Mr. Trump does not have to be paranoid to believe that the indigenous creatures of the Beltway swamp are out to get him. A number of them have put it in writing. This column can only imagine what the two political lawyers Ms. Page and Mr. Strzok said about Mr. Trump when they weren’t creating electronic records of their conversations.

Glenn Reynolds is wondering what if any role the two may have had in turning the surveillance powers of the federal government against the campaign of the man they loathed. Mr. Reynolds is particularly interested in requests made to the federal Foreign Intelligence Surveillance Court.

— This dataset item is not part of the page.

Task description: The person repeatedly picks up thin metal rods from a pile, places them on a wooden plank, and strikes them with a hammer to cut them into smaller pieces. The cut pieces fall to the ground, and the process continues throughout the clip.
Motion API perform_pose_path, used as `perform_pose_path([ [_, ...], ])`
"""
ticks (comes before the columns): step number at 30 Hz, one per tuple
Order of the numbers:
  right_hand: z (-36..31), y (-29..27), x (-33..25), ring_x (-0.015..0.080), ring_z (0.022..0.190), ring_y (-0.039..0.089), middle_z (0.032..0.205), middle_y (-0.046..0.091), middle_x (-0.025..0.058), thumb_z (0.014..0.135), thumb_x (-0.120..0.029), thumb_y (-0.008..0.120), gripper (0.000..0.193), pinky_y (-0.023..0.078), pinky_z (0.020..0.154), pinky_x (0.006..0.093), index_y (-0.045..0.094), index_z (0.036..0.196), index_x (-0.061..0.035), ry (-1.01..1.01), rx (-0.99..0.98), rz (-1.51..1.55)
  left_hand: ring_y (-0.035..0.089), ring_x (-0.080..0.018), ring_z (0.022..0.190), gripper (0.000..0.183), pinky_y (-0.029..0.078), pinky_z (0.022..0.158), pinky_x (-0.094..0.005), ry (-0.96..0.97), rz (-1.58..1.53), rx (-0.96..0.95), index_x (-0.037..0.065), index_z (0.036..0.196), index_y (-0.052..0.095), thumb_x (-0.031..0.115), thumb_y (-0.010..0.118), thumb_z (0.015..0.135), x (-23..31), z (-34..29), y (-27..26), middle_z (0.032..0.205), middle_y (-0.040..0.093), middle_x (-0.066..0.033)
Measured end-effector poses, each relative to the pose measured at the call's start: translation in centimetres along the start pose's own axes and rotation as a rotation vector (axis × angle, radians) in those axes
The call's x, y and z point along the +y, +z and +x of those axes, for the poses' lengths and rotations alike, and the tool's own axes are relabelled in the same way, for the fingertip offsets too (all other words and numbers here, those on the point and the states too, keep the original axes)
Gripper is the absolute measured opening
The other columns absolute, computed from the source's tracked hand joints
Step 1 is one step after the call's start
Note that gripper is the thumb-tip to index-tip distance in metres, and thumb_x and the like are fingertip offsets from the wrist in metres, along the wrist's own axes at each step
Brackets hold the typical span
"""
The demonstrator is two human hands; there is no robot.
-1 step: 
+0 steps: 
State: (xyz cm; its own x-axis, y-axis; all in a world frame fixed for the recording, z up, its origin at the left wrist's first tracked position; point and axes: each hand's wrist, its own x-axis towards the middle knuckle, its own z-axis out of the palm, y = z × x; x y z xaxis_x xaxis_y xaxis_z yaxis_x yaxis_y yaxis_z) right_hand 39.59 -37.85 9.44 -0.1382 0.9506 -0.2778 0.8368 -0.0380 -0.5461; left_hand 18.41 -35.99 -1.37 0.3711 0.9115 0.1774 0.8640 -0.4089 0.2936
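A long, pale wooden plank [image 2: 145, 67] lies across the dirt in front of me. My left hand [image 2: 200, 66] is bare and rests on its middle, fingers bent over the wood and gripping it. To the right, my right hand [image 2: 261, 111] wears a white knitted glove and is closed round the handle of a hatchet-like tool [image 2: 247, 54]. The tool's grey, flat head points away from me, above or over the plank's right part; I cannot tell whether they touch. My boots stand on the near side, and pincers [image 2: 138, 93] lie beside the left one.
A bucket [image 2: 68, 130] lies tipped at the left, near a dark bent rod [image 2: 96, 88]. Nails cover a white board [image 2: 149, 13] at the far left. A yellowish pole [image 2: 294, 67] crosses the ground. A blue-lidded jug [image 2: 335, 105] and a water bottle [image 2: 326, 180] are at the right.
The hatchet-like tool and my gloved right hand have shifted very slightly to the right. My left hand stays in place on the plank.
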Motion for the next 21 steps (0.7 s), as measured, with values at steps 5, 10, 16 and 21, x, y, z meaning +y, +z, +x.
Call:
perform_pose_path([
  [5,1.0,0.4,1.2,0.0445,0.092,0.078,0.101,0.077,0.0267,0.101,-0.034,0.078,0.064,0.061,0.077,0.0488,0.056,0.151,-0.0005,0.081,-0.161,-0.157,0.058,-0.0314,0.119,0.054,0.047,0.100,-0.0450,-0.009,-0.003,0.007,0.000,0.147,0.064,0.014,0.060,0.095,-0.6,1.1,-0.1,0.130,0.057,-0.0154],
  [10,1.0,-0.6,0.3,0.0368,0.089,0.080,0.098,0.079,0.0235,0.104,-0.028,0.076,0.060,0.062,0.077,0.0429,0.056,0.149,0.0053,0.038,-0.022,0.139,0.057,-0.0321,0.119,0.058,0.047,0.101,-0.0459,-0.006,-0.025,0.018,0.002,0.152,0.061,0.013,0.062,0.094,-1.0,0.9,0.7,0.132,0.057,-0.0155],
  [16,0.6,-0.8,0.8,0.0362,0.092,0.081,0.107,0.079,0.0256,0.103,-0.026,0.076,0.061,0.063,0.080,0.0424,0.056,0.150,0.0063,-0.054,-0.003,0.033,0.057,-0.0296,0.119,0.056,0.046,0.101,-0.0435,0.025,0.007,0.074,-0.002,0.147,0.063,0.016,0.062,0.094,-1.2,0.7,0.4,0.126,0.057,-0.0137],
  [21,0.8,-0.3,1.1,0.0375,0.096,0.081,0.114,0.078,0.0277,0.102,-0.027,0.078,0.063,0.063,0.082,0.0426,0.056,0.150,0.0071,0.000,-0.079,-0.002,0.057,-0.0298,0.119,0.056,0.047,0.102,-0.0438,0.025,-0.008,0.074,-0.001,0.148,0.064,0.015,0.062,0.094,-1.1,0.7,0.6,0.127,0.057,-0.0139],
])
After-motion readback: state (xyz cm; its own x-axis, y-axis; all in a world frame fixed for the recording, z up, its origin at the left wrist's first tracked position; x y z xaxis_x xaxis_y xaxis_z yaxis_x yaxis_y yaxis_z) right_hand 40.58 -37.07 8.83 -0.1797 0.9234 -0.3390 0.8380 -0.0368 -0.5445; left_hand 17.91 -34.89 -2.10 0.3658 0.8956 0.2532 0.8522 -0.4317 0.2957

He writes on his Instapundit website:

SO I JUST HAD AN INTERESTING EMAIL EXCHANGE WITH THE SPECIAL COUNSEL’S PRESS OFFICE:

Me: I’m hearing from a source that Lisa Page was involved in approving Peter Strzok’s warrant requests to the FISC and possibly elsewhere. Can you confirm or deny if this was the case? And please tell me what her job title and function are in your office. Thanks.

Them (via spokesman Joshua Stueve): Lisa Page, who was an attorney on detail to the Special Counsel’s office, returned to the FBI’s Office of the General Counsel in mid-July.

Me again: Thank you but that doesn’t answer my question. What role did Lisa Page have in the handling of warrant applications, and in particular those involving Peter Strzok?

Them again: I’ll decline to comment further.
Mr. Trump’s lawyers want a new special counsel to investigate the investigators. The better path is the constitutional one. The existing special counsel should resign, given numerous documented conflicts of interest, and let the President direct federal law enforcement as the law demands. If voters don’t like his execution of the laws, they can fire him and hire a replacement in 2020.


In the meantime, law enforcement working for the duly-elected leadership of the country should examine how our government came to direct the surveillance powers of the United States against the party out of power.

***
 
Comey's statement before Congress mirrors Obama's statement in April before any investigation had taken place. But shhhhh, we haven't concluded what we need to yet.